EXERCISE: The response must reproduce exactly every line of the material below holding the word "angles".
COLLECTED DATA below:
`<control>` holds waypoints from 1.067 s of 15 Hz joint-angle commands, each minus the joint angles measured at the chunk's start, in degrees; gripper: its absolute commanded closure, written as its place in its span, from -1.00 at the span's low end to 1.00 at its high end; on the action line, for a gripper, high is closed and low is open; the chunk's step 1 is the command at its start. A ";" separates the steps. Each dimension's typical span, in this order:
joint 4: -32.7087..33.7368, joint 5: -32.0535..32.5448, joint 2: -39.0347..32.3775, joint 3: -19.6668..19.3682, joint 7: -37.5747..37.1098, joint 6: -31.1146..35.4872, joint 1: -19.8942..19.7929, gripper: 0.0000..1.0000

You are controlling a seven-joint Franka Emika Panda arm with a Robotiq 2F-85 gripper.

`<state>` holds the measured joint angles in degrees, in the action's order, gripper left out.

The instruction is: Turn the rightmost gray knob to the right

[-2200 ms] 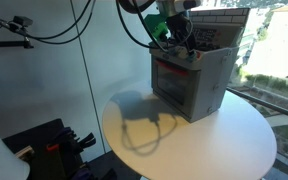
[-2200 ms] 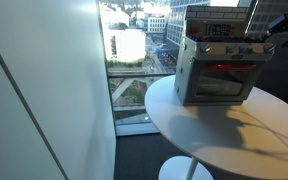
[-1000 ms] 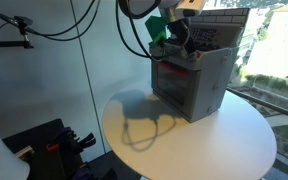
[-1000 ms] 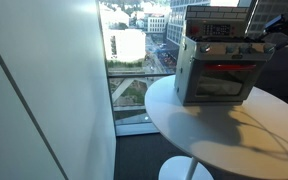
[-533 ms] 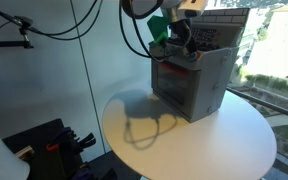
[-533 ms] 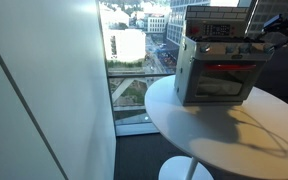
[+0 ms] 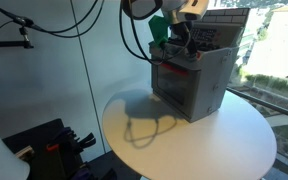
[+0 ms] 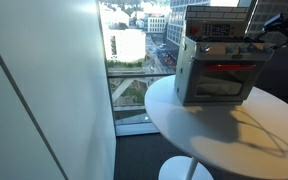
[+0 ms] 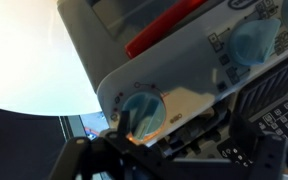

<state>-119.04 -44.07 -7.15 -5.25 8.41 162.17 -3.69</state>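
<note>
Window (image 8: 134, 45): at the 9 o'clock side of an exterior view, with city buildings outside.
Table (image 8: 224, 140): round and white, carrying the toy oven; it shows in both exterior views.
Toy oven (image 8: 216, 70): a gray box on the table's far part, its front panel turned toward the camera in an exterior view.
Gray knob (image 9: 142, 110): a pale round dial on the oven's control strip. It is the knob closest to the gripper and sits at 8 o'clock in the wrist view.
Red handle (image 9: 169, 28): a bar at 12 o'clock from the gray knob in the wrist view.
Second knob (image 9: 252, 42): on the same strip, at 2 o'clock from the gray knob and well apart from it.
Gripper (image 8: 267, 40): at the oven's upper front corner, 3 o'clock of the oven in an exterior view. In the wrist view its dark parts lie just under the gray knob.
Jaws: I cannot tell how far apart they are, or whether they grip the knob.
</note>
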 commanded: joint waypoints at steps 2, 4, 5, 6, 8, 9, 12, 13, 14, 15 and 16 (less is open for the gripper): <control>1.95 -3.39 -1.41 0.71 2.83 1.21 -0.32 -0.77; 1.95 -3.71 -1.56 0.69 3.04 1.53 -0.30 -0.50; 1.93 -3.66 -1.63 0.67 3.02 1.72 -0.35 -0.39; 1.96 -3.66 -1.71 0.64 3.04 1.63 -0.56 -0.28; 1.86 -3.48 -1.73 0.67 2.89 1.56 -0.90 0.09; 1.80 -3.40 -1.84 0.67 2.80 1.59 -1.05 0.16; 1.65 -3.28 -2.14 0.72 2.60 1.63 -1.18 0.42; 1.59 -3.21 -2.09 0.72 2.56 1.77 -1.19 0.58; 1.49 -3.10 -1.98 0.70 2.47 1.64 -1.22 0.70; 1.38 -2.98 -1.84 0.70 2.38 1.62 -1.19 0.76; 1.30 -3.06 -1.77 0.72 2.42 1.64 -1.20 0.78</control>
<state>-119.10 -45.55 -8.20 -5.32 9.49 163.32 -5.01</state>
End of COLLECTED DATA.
ANSWER SECTION:
`<control>` holds waypoints from 1.067 s of 15 Hz joint-angle commands, each minus the joint angles measured at the chunk's start, in degrees; gripper: its absolute commanded closure, written as its place in its span, from -1.00 at the span's low end to 1.00 at its high end; on the action line, for a gripper, high is closed and low is open; the chunk's step 1 is the command at its start. A ";" separates the steps. Each dimension's typical span, in this order:
`<state>` holds the measured joint angles in degrees, in the action's order, gripper left out.

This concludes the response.